At the beginning of the Augmented Reality explosion, programs were built for very simple tasks, but in the past year, we have observed an exponential growth on quantity, quality, and specialization of these apps. This analysis gives us sufficient evidence to suspect that Augmented Reality is going to embrace almost every medical and non-medical field in the near future, making it as much a part of our lives as the internet is now. Previously, here at ARinMed, we talked about an app that was used to teach inexperienced medical students how to perform ophthalmoscopy, which is part of a basic physical exam, and is a procedure that almost any physician should be able to perform.
Now, researchers from the University of Toronto in Ontario, Canada have decided to apply the very same technology used in the study we analyzed earlier, the EyeSI AR Bio simulator – but this time it will be presented to ophthalmology residents. Many physicians are expected to perform this procedure daily using a binocular indirect ophthalmoscope (picture below), and many physicians using this device are not fully trained ophthalmologists.
Twenty-eight medical residents were chosen and then divided into two groups randomly. Fifteen of them were assigned to conventional training, and the other 13 were submitted to a different training that used the EyeSI AR Bio simulator. Apart from those 28 ophthalmology residents, 3 vitreoretinal fellows were enrolled into the study as a method of comparison (how good each and every one of the ophthalmology residents should be). Let’s remember that the EyeSI AR Bio simulator is a device built by the company VRMagic, and it is composed by a built-in human face model and a screen. Users point the binocular ophthalmoscope into the human face model exactly as they do on a real patient, and they see the eye fundus into the ophthalmoscope and this information is also displayed on the screen next to the model for assessment purposes.

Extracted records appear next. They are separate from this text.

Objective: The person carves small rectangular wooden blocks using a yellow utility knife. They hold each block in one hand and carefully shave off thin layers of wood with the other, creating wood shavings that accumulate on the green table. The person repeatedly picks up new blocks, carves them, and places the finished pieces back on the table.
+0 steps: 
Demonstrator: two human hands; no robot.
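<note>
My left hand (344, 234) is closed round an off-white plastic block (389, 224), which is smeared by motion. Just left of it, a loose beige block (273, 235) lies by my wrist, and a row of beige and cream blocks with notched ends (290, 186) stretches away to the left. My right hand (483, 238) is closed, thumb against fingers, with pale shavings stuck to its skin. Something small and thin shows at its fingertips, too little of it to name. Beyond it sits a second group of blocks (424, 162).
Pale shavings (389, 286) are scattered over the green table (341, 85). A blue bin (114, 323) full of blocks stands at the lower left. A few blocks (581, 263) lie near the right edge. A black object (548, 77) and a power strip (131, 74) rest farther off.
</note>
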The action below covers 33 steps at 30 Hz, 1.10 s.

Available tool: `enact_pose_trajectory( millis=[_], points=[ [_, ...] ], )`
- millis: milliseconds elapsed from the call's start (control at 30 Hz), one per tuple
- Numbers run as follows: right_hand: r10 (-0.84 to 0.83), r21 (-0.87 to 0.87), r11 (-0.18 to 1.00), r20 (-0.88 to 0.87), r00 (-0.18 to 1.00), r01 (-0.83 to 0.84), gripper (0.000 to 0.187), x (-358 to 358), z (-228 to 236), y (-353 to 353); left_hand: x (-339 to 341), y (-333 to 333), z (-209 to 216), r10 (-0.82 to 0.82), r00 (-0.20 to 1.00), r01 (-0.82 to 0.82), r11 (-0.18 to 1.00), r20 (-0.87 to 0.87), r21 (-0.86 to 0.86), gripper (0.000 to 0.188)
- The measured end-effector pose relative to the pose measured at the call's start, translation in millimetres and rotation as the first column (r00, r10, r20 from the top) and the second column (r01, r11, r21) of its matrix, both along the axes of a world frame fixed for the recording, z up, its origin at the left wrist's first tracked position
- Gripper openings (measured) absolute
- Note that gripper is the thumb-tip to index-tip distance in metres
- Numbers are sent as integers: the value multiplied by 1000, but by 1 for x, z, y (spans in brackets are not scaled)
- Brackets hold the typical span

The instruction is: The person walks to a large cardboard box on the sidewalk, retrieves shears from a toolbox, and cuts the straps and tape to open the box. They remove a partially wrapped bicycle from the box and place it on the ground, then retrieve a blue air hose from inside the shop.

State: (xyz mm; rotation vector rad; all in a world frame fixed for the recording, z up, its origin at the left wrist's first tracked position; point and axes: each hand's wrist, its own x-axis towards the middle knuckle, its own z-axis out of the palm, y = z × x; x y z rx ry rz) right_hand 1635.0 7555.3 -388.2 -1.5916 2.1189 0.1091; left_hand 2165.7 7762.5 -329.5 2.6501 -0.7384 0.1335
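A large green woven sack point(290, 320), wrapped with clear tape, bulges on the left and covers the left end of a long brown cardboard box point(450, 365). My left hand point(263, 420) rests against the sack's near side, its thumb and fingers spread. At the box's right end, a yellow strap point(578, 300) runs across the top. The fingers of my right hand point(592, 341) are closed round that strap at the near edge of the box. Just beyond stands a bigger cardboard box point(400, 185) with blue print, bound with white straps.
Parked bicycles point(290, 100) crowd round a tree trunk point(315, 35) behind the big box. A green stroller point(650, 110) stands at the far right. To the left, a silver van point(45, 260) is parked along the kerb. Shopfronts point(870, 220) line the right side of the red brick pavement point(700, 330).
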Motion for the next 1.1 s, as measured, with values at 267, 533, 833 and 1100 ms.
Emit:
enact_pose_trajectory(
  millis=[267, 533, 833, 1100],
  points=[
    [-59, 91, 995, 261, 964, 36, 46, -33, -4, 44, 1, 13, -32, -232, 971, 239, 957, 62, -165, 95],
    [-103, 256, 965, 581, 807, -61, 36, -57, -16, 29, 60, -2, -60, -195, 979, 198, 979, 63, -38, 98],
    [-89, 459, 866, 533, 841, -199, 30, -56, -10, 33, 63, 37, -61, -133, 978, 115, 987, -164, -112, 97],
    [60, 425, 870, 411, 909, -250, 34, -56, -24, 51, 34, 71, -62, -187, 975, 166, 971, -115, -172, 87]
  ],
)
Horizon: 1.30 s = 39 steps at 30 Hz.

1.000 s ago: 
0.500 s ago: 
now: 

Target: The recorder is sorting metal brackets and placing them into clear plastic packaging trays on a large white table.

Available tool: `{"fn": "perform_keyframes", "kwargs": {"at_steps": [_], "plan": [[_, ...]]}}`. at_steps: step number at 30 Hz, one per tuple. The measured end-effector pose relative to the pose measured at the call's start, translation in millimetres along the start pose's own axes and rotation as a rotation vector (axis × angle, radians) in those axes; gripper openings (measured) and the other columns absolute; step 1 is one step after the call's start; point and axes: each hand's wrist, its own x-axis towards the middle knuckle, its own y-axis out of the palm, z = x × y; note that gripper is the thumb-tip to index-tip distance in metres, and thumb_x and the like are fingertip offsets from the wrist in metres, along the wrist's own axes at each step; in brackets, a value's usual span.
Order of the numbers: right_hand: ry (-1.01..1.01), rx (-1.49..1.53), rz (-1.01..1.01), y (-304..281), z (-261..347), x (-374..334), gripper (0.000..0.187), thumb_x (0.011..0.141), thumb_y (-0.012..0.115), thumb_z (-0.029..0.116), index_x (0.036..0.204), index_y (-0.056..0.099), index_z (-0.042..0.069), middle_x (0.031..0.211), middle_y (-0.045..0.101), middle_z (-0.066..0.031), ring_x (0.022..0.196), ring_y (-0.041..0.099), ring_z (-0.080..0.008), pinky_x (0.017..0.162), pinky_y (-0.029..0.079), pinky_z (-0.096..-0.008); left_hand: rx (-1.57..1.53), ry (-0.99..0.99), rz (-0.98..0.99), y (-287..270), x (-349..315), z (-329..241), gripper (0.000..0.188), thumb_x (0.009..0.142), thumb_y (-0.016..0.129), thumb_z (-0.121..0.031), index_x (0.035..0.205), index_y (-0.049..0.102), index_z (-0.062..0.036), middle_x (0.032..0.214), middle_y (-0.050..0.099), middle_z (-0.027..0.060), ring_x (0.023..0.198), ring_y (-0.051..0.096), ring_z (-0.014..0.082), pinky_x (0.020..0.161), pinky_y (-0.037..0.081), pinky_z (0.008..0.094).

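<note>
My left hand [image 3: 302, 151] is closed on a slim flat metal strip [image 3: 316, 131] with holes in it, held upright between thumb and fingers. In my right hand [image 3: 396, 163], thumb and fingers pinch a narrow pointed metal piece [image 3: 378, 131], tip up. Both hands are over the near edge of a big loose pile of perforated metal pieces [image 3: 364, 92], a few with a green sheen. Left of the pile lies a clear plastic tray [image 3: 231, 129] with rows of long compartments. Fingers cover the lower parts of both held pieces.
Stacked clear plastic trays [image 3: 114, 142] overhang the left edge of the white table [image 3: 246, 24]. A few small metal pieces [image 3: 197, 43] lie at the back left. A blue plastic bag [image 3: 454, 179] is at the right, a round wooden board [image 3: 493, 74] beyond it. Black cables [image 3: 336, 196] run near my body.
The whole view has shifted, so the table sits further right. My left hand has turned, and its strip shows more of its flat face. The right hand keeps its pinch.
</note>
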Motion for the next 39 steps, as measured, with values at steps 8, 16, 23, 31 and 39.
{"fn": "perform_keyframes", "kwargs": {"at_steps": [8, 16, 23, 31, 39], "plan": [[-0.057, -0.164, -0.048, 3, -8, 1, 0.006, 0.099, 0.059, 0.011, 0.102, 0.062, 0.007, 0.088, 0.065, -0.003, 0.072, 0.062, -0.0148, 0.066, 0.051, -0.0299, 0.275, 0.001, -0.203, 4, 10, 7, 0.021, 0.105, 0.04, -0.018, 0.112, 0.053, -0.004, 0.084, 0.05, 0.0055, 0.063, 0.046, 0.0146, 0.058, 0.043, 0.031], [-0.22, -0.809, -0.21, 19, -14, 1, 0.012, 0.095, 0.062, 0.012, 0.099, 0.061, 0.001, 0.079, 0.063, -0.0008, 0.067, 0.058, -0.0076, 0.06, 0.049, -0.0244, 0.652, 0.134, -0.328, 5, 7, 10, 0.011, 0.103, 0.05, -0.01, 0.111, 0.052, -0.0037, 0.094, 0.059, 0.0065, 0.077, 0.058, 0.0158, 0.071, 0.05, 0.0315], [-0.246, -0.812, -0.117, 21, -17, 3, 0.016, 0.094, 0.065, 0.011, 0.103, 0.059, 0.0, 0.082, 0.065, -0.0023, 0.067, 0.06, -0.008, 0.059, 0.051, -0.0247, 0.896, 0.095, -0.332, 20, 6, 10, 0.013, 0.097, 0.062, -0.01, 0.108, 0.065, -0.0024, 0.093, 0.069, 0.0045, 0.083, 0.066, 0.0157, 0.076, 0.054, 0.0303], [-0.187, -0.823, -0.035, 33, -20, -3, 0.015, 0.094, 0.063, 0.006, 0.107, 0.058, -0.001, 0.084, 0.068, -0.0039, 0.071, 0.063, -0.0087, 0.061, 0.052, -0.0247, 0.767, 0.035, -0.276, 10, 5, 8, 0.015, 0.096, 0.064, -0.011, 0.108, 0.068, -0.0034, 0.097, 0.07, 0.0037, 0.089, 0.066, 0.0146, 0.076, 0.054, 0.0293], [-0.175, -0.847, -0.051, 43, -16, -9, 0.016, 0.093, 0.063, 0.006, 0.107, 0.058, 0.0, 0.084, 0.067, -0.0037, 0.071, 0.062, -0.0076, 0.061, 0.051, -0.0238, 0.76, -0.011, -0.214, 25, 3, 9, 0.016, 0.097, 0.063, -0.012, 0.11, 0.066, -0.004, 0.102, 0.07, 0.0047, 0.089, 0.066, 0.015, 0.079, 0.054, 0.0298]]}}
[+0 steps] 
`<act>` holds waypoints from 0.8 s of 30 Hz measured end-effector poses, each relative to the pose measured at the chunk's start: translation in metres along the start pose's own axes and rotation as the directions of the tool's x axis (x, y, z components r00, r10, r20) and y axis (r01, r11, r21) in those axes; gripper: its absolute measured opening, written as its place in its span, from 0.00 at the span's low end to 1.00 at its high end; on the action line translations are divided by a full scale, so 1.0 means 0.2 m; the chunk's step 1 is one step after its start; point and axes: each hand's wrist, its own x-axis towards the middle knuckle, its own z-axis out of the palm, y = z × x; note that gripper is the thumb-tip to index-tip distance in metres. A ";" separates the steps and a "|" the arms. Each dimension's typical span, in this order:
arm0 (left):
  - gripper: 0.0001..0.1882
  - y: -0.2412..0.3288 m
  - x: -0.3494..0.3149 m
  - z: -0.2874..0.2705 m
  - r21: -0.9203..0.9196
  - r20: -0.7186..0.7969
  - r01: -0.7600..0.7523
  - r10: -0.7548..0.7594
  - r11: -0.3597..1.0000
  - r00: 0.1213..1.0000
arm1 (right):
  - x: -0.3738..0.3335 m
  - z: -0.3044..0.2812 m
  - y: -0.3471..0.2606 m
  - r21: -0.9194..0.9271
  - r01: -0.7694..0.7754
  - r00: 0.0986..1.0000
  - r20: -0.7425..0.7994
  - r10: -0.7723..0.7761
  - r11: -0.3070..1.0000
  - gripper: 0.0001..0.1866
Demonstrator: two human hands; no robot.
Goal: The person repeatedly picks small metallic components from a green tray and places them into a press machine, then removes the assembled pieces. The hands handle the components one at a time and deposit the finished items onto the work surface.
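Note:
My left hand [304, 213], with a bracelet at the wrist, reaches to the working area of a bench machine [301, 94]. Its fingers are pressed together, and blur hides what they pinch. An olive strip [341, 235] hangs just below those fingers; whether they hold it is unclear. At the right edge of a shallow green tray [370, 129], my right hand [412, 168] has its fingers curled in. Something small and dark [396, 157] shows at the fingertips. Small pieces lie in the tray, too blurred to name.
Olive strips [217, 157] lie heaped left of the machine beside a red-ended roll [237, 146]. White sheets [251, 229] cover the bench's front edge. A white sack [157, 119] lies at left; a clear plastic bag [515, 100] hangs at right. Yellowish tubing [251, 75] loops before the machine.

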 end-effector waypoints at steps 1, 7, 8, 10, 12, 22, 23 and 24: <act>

Total raw score, time elapsed, and general performance were the aspects evaluated during this study, and It turns out that the first group (the ones assigned to conventional training) were outperformed by the vitreoretinal fellows (as expected). Group 2 showed superior scores than their fellow classmates who were in Group 1. After the initial study, Group 1 was then able to use the Augmented Reality simulator, and after that, their second scores were on par with those scored from the Group 2 residents.
The purpose of this study was achieved, and it brings up a couple questions: Are Augmented Reality methods better to prepare our medical residents? Are we wasting time sticking to those same methods our ancestors used? We certainly need to see more studies that keep showing how good the outcome is when we use AR, but this will make even the most adamant detractor understand that the future is now – with Augmented Reality.